In the entries that follow, the first line to write out is the one containing "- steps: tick", and the last is the one containing "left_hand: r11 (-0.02". Reproduce that stretch exactly, with nothing before or after it.

+++ DATA FOR REVIEW +++

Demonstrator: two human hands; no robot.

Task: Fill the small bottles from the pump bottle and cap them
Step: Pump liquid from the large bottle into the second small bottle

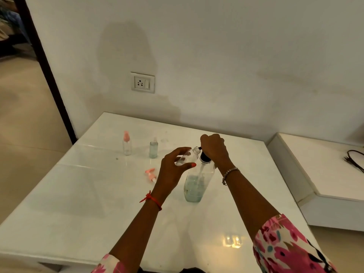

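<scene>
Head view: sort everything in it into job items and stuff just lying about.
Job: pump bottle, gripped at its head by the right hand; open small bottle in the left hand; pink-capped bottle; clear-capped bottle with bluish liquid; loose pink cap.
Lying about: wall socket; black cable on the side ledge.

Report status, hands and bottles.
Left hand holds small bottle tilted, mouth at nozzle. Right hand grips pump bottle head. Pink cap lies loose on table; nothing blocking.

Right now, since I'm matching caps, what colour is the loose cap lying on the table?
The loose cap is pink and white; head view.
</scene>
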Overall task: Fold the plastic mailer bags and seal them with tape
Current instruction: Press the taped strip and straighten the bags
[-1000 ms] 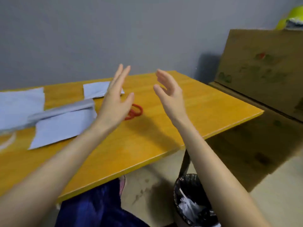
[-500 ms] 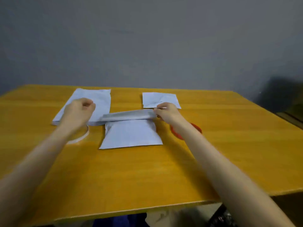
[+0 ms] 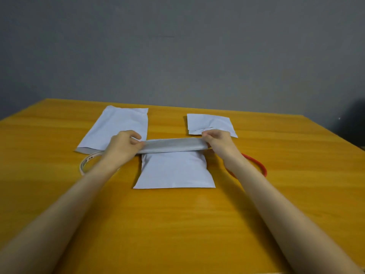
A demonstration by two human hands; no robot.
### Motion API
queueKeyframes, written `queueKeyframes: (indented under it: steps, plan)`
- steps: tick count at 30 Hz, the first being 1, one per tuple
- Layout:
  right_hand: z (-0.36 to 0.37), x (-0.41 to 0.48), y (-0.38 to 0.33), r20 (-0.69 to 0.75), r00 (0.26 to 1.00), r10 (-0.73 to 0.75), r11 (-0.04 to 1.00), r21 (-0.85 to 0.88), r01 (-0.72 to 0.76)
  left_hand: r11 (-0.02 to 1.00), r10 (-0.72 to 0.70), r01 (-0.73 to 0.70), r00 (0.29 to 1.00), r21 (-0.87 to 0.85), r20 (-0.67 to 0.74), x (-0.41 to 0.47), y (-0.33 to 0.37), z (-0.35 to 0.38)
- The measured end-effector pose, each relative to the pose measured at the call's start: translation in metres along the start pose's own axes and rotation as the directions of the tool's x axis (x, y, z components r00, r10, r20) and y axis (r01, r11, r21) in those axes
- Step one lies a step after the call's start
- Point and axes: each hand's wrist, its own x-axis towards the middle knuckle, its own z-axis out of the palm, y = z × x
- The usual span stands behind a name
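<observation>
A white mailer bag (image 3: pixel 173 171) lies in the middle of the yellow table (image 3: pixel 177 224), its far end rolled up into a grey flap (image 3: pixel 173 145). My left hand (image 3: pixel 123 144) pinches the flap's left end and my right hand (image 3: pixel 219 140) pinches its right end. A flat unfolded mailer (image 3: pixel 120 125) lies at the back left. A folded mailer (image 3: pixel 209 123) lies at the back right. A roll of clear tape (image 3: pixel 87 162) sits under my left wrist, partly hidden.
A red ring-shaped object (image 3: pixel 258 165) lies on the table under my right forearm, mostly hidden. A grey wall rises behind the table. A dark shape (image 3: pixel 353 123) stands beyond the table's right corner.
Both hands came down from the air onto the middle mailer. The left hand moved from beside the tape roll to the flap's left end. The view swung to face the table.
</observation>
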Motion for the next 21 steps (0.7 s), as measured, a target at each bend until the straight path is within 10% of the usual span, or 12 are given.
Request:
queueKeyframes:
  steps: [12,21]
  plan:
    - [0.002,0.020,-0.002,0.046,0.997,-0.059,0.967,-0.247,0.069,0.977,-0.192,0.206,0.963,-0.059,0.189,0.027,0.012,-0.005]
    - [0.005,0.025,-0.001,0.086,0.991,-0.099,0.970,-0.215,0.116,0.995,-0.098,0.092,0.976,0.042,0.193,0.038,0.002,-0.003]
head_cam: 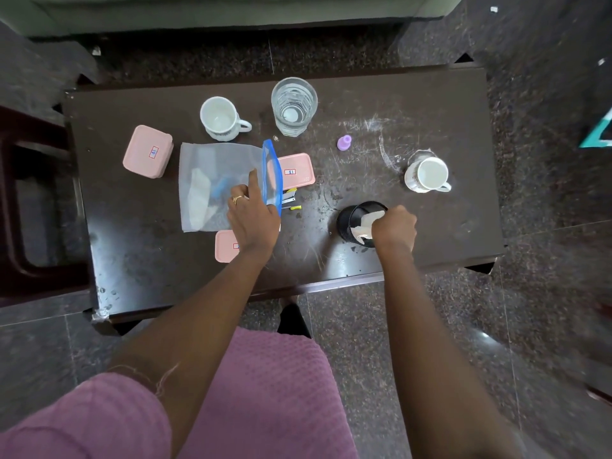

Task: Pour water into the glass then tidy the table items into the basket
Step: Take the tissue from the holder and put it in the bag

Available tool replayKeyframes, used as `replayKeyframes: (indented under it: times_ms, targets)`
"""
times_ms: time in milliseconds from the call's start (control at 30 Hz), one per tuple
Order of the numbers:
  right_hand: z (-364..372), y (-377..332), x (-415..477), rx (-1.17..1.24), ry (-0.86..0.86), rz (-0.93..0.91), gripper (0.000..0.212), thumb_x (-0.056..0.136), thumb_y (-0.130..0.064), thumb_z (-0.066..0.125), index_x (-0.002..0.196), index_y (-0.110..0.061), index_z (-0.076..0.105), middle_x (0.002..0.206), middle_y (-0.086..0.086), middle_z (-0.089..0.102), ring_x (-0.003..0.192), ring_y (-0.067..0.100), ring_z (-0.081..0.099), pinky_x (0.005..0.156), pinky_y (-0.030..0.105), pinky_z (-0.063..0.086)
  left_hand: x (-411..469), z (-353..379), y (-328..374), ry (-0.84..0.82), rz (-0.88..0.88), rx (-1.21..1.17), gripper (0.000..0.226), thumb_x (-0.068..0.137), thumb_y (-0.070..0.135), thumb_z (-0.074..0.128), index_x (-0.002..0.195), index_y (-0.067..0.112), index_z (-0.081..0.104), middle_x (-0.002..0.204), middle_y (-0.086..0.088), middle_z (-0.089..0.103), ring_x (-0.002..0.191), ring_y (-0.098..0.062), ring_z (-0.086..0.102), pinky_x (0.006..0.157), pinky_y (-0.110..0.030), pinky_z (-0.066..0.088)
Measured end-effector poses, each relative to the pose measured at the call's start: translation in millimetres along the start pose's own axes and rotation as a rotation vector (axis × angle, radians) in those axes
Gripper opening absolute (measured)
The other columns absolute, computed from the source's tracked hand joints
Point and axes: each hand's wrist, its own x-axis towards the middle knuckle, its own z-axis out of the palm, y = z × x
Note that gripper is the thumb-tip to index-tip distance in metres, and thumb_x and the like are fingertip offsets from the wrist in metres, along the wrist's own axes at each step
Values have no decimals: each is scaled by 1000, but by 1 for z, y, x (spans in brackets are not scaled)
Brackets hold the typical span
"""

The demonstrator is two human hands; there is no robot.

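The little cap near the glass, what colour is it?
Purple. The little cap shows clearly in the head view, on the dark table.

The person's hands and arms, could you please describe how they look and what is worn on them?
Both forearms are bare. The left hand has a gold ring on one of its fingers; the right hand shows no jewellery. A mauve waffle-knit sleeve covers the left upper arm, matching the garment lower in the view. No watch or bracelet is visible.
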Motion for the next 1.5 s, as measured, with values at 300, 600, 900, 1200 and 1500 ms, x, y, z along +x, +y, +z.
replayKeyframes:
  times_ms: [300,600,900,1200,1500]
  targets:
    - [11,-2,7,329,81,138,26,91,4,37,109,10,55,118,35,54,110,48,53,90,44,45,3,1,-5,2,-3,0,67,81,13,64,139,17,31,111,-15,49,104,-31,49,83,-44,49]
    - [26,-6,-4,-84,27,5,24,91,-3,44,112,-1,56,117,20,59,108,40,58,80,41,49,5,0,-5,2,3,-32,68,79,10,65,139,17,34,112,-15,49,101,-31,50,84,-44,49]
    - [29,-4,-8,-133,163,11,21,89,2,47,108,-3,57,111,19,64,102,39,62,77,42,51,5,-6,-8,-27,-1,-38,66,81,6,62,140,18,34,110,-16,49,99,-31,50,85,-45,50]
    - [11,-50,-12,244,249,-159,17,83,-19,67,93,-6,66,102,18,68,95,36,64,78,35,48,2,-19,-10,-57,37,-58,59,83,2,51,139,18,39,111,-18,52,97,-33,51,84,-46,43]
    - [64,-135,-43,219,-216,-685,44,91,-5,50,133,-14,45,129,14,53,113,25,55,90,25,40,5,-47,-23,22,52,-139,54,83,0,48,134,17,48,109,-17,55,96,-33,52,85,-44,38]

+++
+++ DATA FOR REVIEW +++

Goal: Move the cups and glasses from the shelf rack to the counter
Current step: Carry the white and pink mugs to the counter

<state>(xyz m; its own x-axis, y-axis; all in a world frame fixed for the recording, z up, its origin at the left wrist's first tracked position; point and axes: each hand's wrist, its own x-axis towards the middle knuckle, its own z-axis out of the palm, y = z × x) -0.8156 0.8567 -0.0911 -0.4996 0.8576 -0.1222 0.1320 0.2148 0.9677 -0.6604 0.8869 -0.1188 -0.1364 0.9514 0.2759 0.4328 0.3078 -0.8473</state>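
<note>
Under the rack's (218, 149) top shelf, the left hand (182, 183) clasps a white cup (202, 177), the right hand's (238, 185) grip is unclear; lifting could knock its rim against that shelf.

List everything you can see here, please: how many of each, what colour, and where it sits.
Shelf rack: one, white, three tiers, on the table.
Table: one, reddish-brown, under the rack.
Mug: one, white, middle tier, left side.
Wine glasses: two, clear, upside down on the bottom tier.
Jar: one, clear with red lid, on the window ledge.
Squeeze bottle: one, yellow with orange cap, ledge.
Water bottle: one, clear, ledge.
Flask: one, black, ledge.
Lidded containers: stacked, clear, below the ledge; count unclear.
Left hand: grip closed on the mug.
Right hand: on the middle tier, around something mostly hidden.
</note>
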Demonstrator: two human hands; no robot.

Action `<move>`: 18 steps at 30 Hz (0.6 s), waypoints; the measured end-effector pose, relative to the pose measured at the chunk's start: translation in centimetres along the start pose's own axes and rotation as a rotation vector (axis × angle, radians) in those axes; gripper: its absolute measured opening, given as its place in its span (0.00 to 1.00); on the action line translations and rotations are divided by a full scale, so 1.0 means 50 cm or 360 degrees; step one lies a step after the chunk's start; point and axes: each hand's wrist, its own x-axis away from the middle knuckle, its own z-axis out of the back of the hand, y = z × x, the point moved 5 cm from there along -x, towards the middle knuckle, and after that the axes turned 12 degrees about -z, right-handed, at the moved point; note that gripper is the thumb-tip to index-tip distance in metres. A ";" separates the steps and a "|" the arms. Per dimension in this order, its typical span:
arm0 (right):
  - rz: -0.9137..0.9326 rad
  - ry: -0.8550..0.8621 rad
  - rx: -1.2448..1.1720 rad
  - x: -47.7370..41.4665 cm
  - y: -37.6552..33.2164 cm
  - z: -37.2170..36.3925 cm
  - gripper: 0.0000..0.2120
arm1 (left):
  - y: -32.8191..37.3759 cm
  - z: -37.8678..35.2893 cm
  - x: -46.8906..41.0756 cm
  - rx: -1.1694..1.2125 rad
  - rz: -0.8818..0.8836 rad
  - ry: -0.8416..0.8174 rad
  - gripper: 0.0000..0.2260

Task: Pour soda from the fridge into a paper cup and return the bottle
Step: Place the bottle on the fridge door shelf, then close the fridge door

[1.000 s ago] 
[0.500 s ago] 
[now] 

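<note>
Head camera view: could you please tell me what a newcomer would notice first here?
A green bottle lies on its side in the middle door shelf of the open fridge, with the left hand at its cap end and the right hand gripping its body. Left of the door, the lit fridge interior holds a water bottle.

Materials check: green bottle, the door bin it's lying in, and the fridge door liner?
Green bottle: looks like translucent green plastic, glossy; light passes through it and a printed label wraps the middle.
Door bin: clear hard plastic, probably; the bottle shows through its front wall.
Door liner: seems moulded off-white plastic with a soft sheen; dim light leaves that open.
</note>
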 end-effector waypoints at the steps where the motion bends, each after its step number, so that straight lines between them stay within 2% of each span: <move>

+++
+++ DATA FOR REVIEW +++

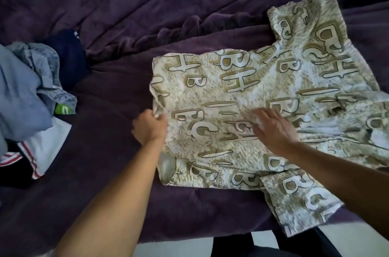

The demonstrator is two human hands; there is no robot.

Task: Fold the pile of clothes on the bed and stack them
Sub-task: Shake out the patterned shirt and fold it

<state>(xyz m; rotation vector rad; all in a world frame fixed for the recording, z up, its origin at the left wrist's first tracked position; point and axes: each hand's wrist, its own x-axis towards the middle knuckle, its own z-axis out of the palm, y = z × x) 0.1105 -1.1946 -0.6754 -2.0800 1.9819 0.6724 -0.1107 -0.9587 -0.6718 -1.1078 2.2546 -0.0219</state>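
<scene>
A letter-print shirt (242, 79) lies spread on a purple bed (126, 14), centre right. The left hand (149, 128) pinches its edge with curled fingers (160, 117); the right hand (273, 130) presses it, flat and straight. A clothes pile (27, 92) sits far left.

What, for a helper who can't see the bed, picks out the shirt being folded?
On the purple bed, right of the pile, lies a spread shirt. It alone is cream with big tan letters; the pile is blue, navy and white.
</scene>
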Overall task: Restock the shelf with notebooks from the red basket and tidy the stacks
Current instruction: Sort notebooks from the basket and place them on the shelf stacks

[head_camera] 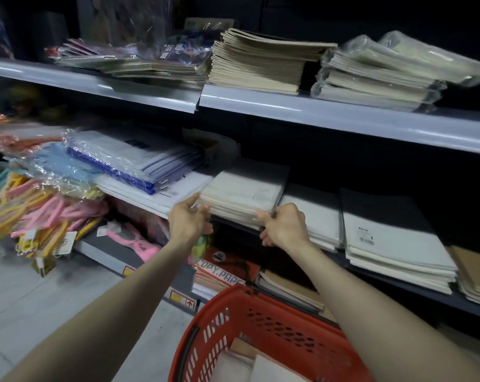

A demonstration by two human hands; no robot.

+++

• **RESPONSE FOR THIS EXERCISE**
- steps: tick count at 30 Hz, the first being 1, one per tuple
- Layout:
  right_hand: z (-0.36 to 0.37), x (-0.41 to 0.48), y (-0.38 to 0.33), r20 (-0.69 to 0.75), r00 (0.26 to 1.00), r10 (-0.73 to 0.75), r11 (-0.04 to 1.00), r21 (-0.85 to 0.88), r01 (-0.72 to 0.76)
  left_hand: r11 (-0.02 to 1.00), r10 (-0.72 to 0.70), r01 (-0.73 to 0.70), r00 (0.29 to 1.00), r21 (-0.87 to 0.85), r20 (-0.67 to 0.74), x (-0.41 to 0.47), y (-0.33 to 0.37), z (-0.35 to 0.38)

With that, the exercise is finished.